**TASK DESCRIPTION**
Start at the line in the entries below that contains "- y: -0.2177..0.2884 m", stop at the line that contains "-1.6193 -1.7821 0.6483", and output exactly the lines in that span, both ends included.
── AVAILABLE DATA
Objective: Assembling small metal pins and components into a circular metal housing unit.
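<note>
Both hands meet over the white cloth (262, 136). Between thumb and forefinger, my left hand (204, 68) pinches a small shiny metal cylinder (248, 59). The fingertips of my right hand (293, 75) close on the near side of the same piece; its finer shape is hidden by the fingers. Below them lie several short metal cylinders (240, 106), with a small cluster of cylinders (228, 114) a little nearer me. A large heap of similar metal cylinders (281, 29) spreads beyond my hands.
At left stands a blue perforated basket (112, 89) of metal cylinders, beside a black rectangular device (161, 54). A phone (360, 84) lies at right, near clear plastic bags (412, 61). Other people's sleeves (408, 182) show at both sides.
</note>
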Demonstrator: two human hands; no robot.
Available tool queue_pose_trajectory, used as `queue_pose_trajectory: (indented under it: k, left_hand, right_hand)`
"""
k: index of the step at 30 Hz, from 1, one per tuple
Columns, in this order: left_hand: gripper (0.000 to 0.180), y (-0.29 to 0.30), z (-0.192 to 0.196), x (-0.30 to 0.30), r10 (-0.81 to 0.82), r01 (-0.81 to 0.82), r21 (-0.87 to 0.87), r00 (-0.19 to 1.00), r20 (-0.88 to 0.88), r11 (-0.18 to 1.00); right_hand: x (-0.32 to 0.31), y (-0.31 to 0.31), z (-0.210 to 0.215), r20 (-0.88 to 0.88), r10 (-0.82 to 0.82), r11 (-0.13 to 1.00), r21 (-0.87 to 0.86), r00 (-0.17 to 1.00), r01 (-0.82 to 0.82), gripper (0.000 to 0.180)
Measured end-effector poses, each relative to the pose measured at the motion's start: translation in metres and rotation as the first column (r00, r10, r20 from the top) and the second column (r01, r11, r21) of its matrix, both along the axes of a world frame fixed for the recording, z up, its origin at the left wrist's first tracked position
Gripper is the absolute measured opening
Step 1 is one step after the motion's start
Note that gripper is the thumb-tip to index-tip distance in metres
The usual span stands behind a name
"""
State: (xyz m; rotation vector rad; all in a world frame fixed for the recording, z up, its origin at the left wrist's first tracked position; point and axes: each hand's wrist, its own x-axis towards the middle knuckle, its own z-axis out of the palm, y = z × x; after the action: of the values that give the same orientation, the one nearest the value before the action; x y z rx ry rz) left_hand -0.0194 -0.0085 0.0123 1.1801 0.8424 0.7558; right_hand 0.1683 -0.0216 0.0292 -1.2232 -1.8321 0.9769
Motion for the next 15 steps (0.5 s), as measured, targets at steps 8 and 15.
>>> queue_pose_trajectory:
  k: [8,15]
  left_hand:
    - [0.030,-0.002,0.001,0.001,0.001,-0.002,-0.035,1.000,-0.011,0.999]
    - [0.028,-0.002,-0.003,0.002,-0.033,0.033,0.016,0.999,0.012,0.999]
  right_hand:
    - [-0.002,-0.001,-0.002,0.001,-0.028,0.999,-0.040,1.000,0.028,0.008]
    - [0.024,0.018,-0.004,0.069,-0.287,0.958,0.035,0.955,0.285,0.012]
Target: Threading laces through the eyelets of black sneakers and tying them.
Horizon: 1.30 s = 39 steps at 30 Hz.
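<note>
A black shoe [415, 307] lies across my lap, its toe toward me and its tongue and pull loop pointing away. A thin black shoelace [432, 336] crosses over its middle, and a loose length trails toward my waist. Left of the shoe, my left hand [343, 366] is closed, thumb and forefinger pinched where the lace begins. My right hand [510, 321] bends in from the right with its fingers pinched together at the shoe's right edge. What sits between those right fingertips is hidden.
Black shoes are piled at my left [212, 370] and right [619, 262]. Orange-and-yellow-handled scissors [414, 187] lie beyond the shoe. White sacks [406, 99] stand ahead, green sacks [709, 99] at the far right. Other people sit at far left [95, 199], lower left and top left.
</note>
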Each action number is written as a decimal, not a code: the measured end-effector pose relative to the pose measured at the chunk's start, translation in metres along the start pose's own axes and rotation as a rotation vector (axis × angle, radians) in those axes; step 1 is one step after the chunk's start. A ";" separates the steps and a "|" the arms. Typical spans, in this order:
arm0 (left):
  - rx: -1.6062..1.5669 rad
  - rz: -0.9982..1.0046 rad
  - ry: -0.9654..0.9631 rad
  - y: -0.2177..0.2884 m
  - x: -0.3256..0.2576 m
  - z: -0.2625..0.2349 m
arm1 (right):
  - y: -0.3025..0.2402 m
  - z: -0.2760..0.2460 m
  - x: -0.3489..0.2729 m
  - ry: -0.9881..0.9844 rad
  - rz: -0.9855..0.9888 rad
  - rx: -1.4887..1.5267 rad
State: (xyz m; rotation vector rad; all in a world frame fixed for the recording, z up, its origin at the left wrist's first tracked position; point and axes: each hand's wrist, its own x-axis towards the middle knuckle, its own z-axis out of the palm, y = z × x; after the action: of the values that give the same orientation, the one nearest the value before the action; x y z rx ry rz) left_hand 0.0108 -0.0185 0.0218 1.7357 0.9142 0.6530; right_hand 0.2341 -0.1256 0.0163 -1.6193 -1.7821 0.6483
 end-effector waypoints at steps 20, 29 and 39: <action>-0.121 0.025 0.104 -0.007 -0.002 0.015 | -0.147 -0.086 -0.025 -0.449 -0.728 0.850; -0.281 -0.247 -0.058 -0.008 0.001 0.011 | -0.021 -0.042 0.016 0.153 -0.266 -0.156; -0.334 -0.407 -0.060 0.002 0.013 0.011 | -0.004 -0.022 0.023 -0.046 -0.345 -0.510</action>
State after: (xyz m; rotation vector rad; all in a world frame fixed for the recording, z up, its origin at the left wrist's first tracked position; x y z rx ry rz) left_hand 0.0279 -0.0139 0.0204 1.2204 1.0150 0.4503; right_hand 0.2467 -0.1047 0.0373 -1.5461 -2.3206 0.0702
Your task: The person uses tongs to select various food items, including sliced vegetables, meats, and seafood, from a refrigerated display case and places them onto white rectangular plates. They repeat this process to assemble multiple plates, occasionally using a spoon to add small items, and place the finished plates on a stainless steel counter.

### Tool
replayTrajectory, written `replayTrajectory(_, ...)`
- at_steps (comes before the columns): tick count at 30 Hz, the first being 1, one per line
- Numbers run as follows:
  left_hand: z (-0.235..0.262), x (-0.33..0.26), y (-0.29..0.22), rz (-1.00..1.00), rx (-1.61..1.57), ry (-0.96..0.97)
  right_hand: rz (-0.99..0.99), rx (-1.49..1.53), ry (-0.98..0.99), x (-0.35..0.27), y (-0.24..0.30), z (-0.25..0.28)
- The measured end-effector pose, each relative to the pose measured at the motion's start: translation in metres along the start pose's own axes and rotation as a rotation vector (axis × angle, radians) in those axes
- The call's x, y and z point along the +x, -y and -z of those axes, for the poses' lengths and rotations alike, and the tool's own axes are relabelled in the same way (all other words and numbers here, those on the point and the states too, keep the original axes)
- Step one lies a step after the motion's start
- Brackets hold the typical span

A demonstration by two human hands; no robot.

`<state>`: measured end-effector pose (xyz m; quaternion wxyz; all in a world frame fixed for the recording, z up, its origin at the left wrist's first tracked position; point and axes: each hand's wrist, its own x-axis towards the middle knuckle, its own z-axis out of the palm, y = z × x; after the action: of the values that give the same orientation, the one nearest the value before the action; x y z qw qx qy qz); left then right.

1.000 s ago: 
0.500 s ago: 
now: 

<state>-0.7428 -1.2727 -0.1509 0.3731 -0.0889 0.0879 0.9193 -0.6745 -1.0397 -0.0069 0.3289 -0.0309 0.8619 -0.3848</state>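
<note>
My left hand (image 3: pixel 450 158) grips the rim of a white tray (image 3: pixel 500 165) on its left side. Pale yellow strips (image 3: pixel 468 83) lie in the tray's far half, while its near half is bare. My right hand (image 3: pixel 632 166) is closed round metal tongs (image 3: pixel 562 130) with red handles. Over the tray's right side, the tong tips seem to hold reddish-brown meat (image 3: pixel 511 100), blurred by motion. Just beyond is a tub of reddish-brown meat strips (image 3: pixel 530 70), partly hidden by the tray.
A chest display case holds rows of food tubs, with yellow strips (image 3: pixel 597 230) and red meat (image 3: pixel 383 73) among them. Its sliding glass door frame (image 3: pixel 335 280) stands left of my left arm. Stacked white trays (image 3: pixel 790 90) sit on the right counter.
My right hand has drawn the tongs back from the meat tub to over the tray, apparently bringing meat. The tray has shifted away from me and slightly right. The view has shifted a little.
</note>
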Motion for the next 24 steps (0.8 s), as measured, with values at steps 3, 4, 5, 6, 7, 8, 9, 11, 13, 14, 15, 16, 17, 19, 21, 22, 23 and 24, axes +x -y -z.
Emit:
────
**RESULT**
  - y: -0.2177..0.2884 m
  - x: -0.3256..0.2576 m
  - z: -0.2625..0.2349 m
arm1 (right):
  - y: -0.3025..0.2402 m
  - z: -0.2760..0.2460 m
  - x: -0.3489..0.2729 m
  - ry: -0.9881..0.9844 rad
  - rz: -0.9855..0.9888 rad
  - rx: -1.4887..1.5267 rad
State: (xyz m; rotation vector rad; all in a world frame fixed for the recording, z up, its origin at the left wrist's first tracked position; point and axes: each hand's wrist, its own x-axis towards the middle knuckle, its own z-axis out of the palm, y = z × x; after the action: of the values that give the same orientation, the one nearest the value before the action; x y z rx ry rz) left_hand 0.0108 -0.0185 0.0218 1.7357 0.9142 0.6530; right_hand 0.2341 -0.1256 0.0163 -1.6193 -1.7821 0.6483

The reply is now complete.